MMR vaccine (Measles, Mumps and Rubella)
A vaccine against measles, mumps and rubella, given to children at 18 months and again at around 4 years. Some parents believe it to be directly responsible for autism developing in their child.
Neurotypical (NT)
Anyone who isn't on the autistic spectrum, considered to have a more typical brain structure.
Picture Exchange Communication System (PECS)
A simple picture card system used to encourage autistic people to communicate their needs.
Semantic-Pragmatic Disorder
The main feature of this is difficulty in developing language skills. Other behavioural traits suggest that this disorder is in fact on the autistic spectrum. However social behavioural problems are often less pronounced in those diagnosed with this than in regular autism.
SENCO
Special Educational Needs Coordinator.
All schools in the UK should have one of these to manage the needs of any children who have learning difficulties.
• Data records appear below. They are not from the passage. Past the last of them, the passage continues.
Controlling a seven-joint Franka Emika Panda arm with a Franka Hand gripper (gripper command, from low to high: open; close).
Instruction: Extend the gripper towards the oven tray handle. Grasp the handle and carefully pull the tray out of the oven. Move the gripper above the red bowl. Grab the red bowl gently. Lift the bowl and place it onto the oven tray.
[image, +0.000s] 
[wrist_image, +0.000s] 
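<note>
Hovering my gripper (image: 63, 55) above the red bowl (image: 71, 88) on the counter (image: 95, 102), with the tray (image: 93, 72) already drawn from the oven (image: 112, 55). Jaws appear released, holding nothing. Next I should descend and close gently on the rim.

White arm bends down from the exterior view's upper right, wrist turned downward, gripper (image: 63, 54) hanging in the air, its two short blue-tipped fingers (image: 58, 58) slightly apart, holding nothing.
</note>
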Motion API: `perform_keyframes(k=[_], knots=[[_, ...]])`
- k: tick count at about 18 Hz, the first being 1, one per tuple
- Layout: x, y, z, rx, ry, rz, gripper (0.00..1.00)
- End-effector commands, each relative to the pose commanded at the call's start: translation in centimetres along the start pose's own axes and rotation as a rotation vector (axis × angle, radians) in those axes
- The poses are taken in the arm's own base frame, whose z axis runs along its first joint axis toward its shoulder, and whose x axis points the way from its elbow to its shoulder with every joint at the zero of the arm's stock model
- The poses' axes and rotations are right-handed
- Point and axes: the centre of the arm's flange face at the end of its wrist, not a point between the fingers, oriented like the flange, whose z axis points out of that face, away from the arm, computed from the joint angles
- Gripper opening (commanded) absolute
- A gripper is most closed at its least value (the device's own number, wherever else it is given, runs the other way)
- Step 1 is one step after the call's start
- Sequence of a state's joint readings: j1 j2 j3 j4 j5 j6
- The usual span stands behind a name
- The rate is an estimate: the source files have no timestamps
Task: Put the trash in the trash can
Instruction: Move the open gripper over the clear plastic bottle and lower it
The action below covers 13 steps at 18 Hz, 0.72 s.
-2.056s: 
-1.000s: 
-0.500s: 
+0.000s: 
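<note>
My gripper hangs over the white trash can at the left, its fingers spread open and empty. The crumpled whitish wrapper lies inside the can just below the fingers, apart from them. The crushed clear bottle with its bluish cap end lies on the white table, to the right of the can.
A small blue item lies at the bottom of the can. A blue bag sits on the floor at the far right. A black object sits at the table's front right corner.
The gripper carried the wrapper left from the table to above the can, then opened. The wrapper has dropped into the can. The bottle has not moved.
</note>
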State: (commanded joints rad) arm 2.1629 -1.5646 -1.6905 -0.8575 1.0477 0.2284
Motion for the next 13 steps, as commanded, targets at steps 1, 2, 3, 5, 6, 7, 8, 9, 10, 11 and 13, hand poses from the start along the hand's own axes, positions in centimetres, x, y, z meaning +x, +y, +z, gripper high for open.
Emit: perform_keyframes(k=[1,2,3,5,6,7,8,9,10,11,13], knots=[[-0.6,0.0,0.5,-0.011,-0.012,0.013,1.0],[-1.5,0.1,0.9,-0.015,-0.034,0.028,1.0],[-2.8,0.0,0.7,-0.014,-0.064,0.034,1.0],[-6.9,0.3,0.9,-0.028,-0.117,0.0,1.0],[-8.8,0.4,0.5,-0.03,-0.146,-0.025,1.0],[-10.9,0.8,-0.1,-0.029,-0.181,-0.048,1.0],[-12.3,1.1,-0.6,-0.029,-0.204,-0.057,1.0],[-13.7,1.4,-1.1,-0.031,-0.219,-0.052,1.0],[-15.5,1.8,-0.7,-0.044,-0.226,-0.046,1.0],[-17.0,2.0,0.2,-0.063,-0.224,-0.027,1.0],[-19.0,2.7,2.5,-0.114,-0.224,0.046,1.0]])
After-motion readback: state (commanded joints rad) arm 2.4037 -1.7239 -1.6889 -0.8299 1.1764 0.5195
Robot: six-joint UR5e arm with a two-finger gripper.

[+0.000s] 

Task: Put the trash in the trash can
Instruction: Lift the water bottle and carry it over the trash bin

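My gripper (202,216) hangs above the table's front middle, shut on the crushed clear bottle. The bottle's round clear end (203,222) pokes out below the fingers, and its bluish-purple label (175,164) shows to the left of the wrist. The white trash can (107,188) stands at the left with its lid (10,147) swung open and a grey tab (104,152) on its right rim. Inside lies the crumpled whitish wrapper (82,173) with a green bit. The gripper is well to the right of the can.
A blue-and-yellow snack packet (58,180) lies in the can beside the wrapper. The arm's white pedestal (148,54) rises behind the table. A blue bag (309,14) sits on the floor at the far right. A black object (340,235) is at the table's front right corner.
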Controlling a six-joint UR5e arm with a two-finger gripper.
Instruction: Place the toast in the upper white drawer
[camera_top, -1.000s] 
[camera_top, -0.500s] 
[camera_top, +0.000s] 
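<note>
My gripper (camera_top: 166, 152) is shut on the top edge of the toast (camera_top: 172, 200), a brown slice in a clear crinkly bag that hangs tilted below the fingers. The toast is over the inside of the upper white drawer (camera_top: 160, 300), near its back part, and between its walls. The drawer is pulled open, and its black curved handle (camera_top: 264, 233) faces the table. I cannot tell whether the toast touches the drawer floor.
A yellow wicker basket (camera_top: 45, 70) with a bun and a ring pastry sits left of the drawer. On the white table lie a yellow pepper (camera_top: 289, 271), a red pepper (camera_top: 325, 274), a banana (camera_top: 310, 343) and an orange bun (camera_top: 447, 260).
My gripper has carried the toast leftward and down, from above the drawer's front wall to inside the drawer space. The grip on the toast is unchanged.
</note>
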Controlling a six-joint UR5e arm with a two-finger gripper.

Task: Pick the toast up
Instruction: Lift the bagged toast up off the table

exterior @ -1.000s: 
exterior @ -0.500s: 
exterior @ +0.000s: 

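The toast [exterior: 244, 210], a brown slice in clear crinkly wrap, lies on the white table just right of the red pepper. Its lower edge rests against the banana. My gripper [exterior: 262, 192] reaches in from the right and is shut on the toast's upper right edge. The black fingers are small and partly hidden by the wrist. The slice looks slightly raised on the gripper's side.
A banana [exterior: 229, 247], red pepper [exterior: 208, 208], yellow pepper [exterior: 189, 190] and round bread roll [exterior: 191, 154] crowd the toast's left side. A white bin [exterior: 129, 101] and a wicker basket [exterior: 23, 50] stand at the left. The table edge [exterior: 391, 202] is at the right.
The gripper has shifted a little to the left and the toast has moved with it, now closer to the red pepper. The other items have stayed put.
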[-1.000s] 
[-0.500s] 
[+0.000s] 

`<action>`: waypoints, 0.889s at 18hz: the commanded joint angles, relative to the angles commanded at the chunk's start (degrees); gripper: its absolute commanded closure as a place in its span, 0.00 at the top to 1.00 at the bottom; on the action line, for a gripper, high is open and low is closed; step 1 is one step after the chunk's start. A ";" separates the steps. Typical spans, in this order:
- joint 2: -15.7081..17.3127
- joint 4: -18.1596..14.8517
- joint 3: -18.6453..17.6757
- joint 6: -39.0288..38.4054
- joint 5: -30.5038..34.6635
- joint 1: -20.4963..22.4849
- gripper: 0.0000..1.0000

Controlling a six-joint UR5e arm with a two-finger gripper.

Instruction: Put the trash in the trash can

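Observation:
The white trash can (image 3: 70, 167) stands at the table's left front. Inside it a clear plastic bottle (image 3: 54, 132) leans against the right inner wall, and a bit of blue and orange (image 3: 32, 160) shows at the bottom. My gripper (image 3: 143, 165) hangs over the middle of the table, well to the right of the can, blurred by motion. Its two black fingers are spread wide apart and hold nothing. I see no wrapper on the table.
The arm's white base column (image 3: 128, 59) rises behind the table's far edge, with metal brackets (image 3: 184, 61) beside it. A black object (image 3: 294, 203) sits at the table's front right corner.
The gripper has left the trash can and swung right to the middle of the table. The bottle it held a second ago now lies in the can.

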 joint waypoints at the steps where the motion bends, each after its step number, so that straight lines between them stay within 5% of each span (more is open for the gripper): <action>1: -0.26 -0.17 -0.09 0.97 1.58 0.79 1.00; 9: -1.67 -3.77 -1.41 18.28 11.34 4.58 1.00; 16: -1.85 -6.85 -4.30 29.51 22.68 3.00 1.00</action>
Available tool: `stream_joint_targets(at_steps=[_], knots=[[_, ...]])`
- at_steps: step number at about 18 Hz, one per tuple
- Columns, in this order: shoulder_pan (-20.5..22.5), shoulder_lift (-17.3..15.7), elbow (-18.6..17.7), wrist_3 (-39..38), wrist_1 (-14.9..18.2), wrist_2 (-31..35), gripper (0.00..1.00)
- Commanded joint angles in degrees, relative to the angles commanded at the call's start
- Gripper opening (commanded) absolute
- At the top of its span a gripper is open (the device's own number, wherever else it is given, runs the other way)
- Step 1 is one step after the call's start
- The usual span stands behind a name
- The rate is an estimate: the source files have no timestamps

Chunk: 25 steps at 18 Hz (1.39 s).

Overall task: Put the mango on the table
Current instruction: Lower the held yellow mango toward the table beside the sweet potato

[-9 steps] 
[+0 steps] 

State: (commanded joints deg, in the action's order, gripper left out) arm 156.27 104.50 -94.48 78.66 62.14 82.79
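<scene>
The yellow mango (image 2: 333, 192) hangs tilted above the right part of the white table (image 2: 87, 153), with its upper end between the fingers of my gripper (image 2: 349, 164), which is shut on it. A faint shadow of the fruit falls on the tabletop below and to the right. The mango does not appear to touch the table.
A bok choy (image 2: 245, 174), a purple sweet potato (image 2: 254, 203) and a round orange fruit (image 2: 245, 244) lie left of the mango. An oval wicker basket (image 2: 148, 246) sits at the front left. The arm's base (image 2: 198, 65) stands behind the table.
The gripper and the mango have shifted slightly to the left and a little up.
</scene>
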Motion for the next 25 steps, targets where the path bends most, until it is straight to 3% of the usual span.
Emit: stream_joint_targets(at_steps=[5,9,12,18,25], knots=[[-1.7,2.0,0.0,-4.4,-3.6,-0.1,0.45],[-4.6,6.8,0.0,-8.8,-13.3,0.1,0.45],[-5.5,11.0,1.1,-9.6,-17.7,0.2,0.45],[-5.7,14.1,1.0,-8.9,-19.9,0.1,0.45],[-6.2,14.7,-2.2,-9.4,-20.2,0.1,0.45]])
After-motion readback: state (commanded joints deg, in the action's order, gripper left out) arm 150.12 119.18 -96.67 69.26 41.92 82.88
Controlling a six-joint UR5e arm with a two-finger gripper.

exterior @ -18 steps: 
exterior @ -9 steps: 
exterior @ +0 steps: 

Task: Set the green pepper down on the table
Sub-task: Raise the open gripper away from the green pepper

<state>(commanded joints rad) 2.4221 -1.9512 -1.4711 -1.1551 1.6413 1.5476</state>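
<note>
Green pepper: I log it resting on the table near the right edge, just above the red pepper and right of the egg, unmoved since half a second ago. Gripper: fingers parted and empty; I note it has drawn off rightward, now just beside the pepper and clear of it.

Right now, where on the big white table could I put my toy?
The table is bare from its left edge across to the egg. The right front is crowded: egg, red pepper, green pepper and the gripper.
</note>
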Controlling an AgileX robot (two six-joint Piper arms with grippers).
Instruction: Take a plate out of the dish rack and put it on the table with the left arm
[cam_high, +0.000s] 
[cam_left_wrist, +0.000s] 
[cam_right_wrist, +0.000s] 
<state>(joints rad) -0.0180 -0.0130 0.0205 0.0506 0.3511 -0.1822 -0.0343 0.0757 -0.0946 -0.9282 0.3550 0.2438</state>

Usually it is a teacher.
Statement
In the UK a statement of special educational needs sets out what a child's problems are and what help the educational authority will provide. Before the statement is issued there is a period of assessment (and much paper-pushing), and there are various stages to go through. It can take at least 6 months to get but until that happens less help will be available.
Stimming
Self-stimulatory behaviour is the name given to the repetitive actions, which have no clear purpose to outside observers, that some autistic people feel compelled to do.
Thimerosal
A compound containing around 50% mercury, used in medicine for its antiseptic properties. In the past it has been used in vaccines.